### COLLECTED DATA
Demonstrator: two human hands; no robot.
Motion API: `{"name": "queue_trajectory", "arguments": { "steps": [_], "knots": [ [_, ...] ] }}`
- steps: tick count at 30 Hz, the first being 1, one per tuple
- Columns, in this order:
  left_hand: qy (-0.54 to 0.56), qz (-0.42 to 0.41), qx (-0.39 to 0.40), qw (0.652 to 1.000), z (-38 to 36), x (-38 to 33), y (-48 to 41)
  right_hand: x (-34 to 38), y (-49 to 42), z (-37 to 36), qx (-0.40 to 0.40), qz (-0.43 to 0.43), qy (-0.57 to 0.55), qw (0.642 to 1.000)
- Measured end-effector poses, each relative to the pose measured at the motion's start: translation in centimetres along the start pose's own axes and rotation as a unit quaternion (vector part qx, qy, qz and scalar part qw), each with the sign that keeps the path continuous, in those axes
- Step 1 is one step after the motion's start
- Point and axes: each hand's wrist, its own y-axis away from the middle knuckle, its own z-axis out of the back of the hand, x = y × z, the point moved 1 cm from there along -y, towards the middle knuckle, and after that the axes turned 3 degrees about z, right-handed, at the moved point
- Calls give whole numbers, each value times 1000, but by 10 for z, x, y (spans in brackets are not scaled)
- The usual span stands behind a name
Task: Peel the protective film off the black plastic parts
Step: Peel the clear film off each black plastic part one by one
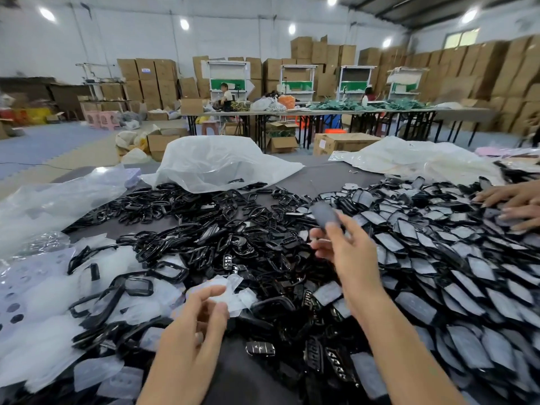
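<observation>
My right hand (342, 249) is raised over the middle of the table and pinches one black plastic part (325, 215) whose face is covered by grey film. My left hand (195, 325) hovers lower down at the near edge with its fingers loosely curled and thumb apart from them. Nothing is clearly gripped in it. Loose clear films (233, 290) lie just beyond its fingertips. A heap of film-covered black parts (438, 258) fills the right side. Bare black frames and parts (204, 226) are piled in the centre and left.
Another person's hands (514, 201) rest on the covered parts at the far right. Peeled clear films (43, 287) pile up at the left. White plastic bags (216, 162) lie at the table's far side. Beyond them are tables and stacked cardboard boxes.
</observation>
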Motion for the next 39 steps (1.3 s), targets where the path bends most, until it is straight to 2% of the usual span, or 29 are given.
{"name": "queue_trajectory", "arguments": {
  "steps": [3,5,6,9,11,13,15,17,19,21,22,27,29,33,36,37,39],
  "knots": [
    [-105,-83,33,990,-9,2,6,10,-35,46,-170,-6,-17,985],
    [-184,-164,40,968,-13,4,7,8,-37,62,-224,-28,-13,974],
    [-208,-190,54,958,-16,5,7,7,-33,63,-227,-31,-1,973],
    [-292,-228,120,921,-20,9,6,2,-7,43,-141,0,62,988],
    [-341,-252,127,897,-24,13,9,-2,16,13,-58,18,109,992],
    [-373,-259,88,886,-24,20,8,-8,40,-22,40,43,168,984],
    [-417,-217,25,882,-15,27,0,-19,61,-54,132,74,232,961],
    [-456,-144,-13,878,1,33,-10,-34,76,-78,198,107,326,918],
    [-478,-90,-13,874,14,37,-16,-48,83,-91,241,136,457,845],
    [-490,-69,1,869,20,38,-17,-58,85,-95,262,152,557,773],
    [-493,-68,0,867,19,39,-18,-60,85,-95,261,155,574,761],
    [-467,-78,-8,881,16,37,-19,-60,84,-87,216,198,574,765],
    [-439,-87,-21,894,17,34,-19,-55,86,-85,185,207,565,777],
    [-294,-2,-67,953,21,32,-20,-49,82,-83,162,224,541,794],
    [-217,34,-74,973,26,36,-20,-48,81,-80,203,216,556,776],
    [-209,34,-69,975,27,37,-21,-48,81,-78,218,199,551,781],
    [-205,27,-50,977,28,37,-22,-46,81,-75,210,156,492,830]
  ]
}}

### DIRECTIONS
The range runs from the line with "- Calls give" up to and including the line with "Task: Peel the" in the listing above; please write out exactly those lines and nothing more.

### YOUR RESPONSE
- Calls give whole numbers, each value times 1000, but by 10 for z, x, y (spans in brackets are not scaled)
- The usual span stands behind a name
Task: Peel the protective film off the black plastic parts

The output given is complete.